- _INSTRUCTIONS TO FOLLOW_: Exact repetition of every record is required.

═══ INPUT RECORDS

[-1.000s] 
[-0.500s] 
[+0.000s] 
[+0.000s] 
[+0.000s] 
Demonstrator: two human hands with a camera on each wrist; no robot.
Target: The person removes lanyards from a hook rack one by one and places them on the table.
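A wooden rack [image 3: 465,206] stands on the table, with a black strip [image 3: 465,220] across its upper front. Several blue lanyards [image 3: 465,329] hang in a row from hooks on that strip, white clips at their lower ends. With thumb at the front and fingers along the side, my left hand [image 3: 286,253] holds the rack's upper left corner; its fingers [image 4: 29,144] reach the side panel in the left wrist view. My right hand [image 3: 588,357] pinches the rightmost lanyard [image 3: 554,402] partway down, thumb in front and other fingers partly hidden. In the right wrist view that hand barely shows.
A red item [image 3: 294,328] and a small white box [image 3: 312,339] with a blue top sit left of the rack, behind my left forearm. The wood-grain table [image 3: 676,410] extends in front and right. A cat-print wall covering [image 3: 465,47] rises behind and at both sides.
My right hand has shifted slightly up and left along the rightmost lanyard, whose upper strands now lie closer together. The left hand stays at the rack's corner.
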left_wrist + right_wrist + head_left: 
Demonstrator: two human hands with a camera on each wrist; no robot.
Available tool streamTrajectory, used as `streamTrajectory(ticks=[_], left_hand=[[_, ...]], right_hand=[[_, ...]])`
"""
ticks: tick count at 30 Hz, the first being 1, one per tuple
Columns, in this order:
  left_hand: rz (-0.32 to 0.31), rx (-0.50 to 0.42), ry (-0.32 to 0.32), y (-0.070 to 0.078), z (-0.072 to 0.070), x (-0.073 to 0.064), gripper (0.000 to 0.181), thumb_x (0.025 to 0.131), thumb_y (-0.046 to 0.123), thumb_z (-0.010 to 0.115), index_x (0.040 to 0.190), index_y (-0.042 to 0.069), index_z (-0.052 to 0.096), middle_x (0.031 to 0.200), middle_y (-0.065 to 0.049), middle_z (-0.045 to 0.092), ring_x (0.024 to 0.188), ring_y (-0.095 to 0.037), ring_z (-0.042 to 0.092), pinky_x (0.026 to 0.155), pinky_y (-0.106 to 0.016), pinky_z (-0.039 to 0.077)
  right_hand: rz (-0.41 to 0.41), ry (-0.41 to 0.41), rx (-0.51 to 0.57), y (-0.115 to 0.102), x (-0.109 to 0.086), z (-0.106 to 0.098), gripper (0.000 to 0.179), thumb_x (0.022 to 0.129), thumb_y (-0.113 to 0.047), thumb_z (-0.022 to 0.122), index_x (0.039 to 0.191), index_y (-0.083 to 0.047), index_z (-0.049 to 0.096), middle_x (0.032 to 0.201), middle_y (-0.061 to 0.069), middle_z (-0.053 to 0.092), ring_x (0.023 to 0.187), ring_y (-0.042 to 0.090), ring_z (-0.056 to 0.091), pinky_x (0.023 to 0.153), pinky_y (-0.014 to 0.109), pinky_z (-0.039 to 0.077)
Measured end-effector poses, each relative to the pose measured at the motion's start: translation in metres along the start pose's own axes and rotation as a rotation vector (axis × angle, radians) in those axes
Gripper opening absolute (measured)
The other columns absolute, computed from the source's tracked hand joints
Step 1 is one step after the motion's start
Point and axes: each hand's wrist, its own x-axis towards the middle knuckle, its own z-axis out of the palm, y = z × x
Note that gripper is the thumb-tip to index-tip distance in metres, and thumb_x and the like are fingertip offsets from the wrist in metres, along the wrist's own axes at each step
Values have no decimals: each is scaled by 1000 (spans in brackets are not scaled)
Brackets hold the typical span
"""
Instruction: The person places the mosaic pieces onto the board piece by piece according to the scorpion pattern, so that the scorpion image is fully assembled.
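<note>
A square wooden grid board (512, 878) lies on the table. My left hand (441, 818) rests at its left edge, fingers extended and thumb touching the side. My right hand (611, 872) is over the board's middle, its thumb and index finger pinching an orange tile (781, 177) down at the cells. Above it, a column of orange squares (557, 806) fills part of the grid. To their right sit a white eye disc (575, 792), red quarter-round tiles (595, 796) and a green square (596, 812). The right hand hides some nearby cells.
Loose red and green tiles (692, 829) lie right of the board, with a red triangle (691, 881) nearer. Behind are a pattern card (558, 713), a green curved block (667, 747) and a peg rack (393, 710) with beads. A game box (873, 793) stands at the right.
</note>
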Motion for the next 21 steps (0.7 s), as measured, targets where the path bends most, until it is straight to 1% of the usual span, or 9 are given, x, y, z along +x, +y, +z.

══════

- _FINISHED TASK_:
[-1.000s] 
[-0.500s] 
[+0.000s] 
[+0.000s] 
[+0.000s] 
Demonstrator: two human hands with a camera on each wrist; no robot.
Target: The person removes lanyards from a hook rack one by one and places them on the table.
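A wooden rack [image 3: 465,206] stands on the table, with a black strip [image 3: 465,220] across its upper front. Several blue lanyards [image 3: 465,329] hang in a row from hooks on that strip, white clips at their lower ends. With thumb at the front and fingers along the side, my left hand [image 3: 286,253] holds the rack's upper left corner; its fingers [image 4: 29,144] reach the side panel in the left wrist view. My right hand [image 3: 588,357] pinches the rightmost lanyard [image 3: 554,402] partway down, thumb in front and other fingers partly hidden. In the right wrist view that hand barely shows.
A red item [image 3: 294,328] and a small white box [image 3: 312,339] with a blue top sit left of the rack, behind my left forearm. The wood-grain table [image 3: 676,410] extends in front and right. A cat-print wall covering [image 3: 465,47] rises behind and at both sides.
My right hand has shifted slightly up and left along the rightmost lanyard, whose upper strands now lie closer together. The left hand stays at the rack's corner.
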left_wrist + right_wrist + head_left: 
Demonstrator: two human hands with a camera on each wrist; no robot.
Available tool streamTrajectory, used as `streamTrajectory(ticks=[_], left_hand=[[_, ...]], right_hand=[[_, ...]])`
"""
ticks: tick count at 30 Hz, the first being 1, one per tuple
Columns, in this order:
  left_hand: rz (-0.32 to 0.31), rx (-0.50 to 0.42), ry (-0.32 to 0.32), y (-0.070 to 0.078), z (-0.072 to 0.070), x (-0.073 to 0.064), gripper (0.000 to 0.181), thumb_x (0.025 to 0.131), thumb_y (-0.046 to 0.123), thumb_z (-0.010 to 0.115), index_x (0.040 to 0.190), index_y (-0.042 to 0.069), index_z (-0.052 to 0.096), middle_x (0.031 to 0.200), middle_y (-0.065 to 0.049), middle_z (-0.045 to 0.092), ring_x (0.024 to 0.188), ring_y (-0.095 to 0.037), ring_z (-0.042 to 0.092), pinky_x (0.026 to 0.155), pinky_y (-0.106 to 0.016), pinky_z (-0.039 to 0.077)
  right_hand: rz (-0.41 to 0.41), ry (-0.41 to 0.41), rx (-0.51 to 0.57), y (-0.115 to 0.102), x (-0.109 to 0.086), z (-0.106 to 0.098), gripper (0.000 to 0.179), thumb_x (0.022 to 0.129), thumb_y (-0.113 to 0.047), thumb_z (-0.022 to 0.122), index_x (0.039 to 0.191), index_y (-0.083 to 0.047), index_z (-0.049 to 0.096), middle_x (0.032 to 0.201), middle_y (-0.061 to 0.069), middle_z (-0.053 to 0.092), ring_x (0.023 to 0.187), ring_y (-0.042 to 0.090), ring_z (-0.056 to 0.091), pinky_x (0.023 to 0.153), pinky_y (-0.014 to 0.109), pinky_z (-0.039 to 0.077)
Measured end-effector poses, each relative to the pose measured at the motion's start: translation in metres along the start pose's own axes and rotation as a rotation vector (axis × angle, radians) in those axes
Gripper opening absolute (measured)
The other columns absolute, computed from the source's tracked hand joints
Step 1 is one step after the motion's start
Point and axes: each hand's wrist, its own x-axis towards the middle knuckle, its own z-axis out of the palm, y = z × x
Note that gripper is the thumb-tip to index-tip distance in metres, and thumb_x and the like are fingertip offsets from the wrist in metres, along the wrist's own axes at each step
Values have no decimals: each is scaled by 1000 (spans in brackets are not scaled)
Brackets hold the typical span
"""
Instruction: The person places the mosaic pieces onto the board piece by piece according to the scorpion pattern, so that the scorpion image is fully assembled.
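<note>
A square wooden grid board (512, 878) lies on the table. My left hand (441, 818) rests at its left edge, fingers extended and thumb touching the side. My right hand (611, 872) is over the board's middle, its thumb and index finger pinching an orange tile (781, 177) down at the cells. Above it, a column of orange squares (557, 806) fills part of the grid. To their right sit a white eye disc (575, 792), red quarter-round tiles (595, 796) and a green square (596, 812). The right hand hides some nearby cells.
Loose red and green tiles (692, 829) lie right of the board, with a red triangle (691, 881) nearer. Behind are a pattern card (558, 713), a green curved block (667, 747) and a peg rack (393, 710) with beads. A game box (873, 793) stands at the right.
</note>
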Motion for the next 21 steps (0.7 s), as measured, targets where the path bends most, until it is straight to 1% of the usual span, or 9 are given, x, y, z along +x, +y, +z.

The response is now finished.